The Spaniards focused their fire on Tzilacatzin but he cleverly evaded it and proceeded to disguise as a common soldier in order to not attract attention. He was also said to have used different implements to change his appearance such as a hairpiece made of eagle feathers and accessories (e.g. golden earplug, shell necklace, lip pendant). At other times he fought without armor or head protection in order to intimidate the Spaniards with his valor.

Later when brigantines landed in the district called Xocotitlan, they were forced to return to the boats and flee by Tzilacatzin and his men. He is also described as one of only three warriors not being fearful when confronted by the Spanish invaders.

"And when they got to Nonoalco, there was fighting and skirmishing; the scene filled with combat and battle. There were deaths on both sides; equal numbers of the Mexica and their enemies were hit. Thus on both sides there were wounded, and the fighting went on day and night. There were only two great warriors who did not hide their faces, who thought nothing of their enemies, who did not place value on their bodies. The first was named Tzoyectzin and the second Temoctzin.
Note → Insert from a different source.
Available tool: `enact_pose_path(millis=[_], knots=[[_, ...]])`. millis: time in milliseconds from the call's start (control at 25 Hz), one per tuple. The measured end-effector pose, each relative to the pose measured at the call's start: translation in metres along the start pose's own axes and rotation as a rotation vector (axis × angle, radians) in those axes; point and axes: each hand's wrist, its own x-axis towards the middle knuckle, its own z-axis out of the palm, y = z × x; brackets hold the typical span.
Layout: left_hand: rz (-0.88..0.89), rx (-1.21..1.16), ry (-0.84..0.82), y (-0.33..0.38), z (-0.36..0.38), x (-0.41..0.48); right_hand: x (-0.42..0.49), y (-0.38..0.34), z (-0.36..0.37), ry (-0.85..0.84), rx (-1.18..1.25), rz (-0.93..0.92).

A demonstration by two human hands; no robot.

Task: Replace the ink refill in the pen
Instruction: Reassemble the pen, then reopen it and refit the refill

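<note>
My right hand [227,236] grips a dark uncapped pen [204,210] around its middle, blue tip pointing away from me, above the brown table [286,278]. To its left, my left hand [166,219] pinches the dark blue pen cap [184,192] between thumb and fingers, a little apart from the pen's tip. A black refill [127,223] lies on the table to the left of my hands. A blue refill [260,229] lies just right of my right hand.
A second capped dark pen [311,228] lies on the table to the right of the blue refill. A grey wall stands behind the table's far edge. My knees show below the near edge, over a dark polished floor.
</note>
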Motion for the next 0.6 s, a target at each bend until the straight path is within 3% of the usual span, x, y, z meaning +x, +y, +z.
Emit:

A third was the already mentioned Tzilacatzin. When the Spaniards tired, when they were unable to do anything with the Mexica, unable to penetrate them, they went away. They entered [their quarters] in very low spirits, their auxiliaries following after them. Temoctzin, and the third Tzilacatzin, who was already mentioned. When the Spaniards saw that night was coming and they were gaining nothing, they returned to their base with their Indian friends."